2. Bangun Protokol Internal “ODR-Ready”

Beberapa hal yang bisa disiapkan:

  • Template dokumen digital: surat gugatan, jawaban, term of reference mediasi, format kesepakatan damai
  • Standar penyimpanan bukti digital: email, tangkapan layar, log sistem, rekaman video
  • Checklist internal sebelum mendaftarkan sengketa ke platform ODR

Jika nanti ada lembaga ODR lokal yang kredibel (baik swasta maupun yang bermitra dengan pengadilan), firma Anda tidak mulai dari nol.

3. Eksperimen Terbatas dengan AI LegalTech

Daripada menunggu regulasi sempurna, lebih baik mulai pilot project kecil:

  • Gunakan AI untuk ringkasan berkas perkara internal
  • Tes AI untuk anotasi kontrak dan identifikasi klausul ADR/ODR
  • Pakai AI untuk membuat draft awal kronologi perkara dan posisi hukum

Kuncinya: selalu ada supervisi pengacara. AI tidak menggantikan judgment hukum, tapi mempercepat kerja 3–5 kali lipat.

4. Bangun Kredibilitas Lewat Edukasi Klien

Firma yang lebih dulu mengedukasi klien soal ODR dan AI biasanya akan dianggap lebih visioner dan efisien.

Beberapa ide praktis:

  • Webinar singkat untuk tim legal klien: “ODR & AI: Cara Mengurangi Biaya Sengketa 30–40%”
  • White paper internal tentang kebijakan ADR/ODR dalam kontrak klien
  • Simulasi sengketa ODR untuk manajemen perusahaan

Langkah-langkah ini menempatkan firma Anda sebagai partner strategis, bukan sekadar “tukang litigasi”.


Masa Depan ODR Indonesia: Butuh Aliansi Teknologi, Lembaga, dan Tokoh Hukum

Kasus Presolv360 menunjukkan sesuatu yang sering dilupakan: legaltech yang berhasil jarang berdiri sendiri.
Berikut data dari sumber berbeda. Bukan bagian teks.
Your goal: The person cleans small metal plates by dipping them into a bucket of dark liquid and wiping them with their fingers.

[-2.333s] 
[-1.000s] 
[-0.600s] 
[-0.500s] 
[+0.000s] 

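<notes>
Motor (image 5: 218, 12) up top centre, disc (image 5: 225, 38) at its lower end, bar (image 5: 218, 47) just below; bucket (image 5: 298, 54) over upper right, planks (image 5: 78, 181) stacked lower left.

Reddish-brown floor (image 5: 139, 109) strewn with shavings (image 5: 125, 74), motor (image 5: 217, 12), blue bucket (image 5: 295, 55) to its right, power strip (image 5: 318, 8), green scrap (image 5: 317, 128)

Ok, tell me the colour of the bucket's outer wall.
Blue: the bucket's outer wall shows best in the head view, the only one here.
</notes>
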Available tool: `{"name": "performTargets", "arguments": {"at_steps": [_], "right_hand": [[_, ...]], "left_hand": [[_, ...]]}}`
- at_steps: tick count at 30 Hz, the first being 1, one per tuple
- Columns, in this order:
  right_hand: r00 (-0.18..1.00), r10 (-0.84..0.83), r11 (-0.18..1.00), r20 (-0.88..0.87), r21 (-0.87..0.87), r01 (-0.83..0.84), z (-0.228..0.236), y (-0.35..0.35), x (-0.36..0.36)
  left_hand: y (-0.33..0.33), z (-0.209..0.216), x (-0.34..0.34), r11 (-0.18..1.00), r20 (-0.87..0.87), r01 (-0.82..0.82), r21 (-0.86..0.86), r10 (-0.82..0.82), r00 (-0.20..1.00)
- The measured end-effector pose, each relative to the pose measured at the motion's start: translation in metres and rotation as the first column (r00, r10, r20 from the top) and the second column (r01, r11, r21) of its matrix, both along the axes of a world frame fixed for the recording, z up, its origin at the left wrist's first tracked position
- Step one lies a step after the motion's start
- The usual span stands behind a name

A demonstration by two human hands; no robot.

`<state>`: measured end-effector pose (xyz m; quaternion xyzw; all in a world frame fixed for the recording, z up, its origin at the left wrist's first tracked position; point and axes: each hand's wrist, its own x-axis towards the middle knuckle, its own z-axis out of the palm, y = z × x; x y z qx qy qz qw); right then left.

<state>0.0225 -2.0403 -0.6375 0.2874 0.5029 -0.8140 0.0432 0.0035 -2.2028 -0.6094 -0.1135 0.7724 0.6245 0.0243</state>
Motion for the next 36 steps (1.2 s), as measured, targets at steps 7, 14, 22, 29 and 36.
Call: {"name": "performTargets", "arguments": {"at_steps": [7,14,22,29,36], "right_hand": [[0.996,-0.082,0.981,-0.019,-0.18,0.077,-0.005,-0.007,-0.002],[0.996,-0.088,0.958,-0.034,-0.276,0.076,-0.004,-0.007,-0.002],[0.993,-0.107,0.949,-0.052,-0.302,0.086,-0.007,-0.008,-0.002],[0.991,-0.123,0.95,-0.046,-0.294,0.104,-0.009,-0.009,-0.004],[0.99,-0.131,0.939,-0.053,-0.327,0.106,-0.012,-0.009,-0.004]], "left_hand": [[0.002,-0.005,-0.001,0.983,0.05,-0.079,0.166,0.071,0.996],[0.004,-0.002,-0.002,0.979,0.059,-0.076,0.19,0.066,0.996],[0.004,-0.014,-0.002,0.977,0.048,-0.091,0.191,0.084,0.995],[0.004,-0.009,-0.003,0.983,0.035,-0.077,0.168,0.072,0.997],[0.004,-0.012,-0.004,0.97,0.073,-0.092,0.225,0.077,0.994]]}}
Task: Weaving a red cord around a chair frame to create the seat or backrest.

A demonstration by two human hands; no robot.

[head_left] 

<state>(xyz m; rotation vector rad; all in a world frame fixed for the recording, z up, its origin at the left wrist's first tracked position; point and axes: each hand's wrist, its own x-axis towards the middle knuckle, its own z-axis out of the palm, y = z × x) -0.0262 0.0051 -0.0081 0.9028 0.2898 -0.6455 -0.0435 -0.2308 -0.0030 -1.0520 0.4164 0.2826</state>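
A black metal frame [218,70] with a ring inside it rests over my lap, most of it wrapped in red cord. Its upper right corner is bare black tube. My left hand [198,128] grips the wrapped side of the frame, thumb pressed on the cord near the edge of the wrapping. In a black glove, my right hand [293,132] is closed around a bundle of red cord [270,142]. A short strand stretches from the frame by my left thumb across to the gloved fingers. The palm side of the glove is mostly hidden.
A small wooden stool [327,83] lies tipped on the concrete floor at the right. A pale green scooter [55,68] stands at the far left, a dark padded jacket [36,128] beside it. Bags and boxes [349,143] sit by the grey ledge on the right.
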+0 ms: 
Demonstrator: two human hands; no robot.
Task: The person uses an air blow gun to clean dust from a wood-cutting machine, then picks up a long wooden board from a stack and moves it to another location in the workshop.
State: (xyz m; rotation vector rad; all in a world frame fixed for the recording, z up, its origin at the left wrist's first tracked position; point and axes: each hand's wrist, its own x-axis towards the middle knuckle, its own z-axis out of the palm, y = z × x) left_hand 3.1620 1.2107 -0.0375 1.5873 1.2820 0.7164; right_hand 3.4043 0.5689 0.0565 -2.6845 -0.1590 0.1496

Mereka tumbuh karena ada tiga hal yang berjalan bareng:

  • Teknologi yang efektif dan user-friendly
  • Institusi yang kredibel dan diawasi tokoh hukum
  • Regulasi yang memberi kepastian dan ruang inovasi

Untuk ekosistem Indonesia, ini berarti:

  • Startup legaltech tidak cukup hanya jual fitur, tapi harus berani bicara soal standar lembaga dan kolaborasi dengan pengadilan/organisasi profesi
  • Firma hukum perlu melihat AI dan ODR sebagai sarana memperkuat praktik, bukan ancaman
  • Akademisi dan mantan hakim punya peran penting membangun kerangka etik & prosedural bagi ODR dan penggunaan AI

Seri “AI untuk Jasa Hukum Indonesia: LegalTech” terus mengarah ke satu pesan: pengacara yang menang di 3–5 tahun ke depan adalah mereka yang memadukan keterampilan hukum, pemahaman bisnis, dan kecerdasan menggunakan teknologi – terutama AI.

Pertanyaannya sekarang: apakah Anda dan firma Anda ingin menunggu sampai klien memaksa perubahan itu, atau mulai membentuk sendiri cara baru menyelesaikan sengketa sejak hari ini?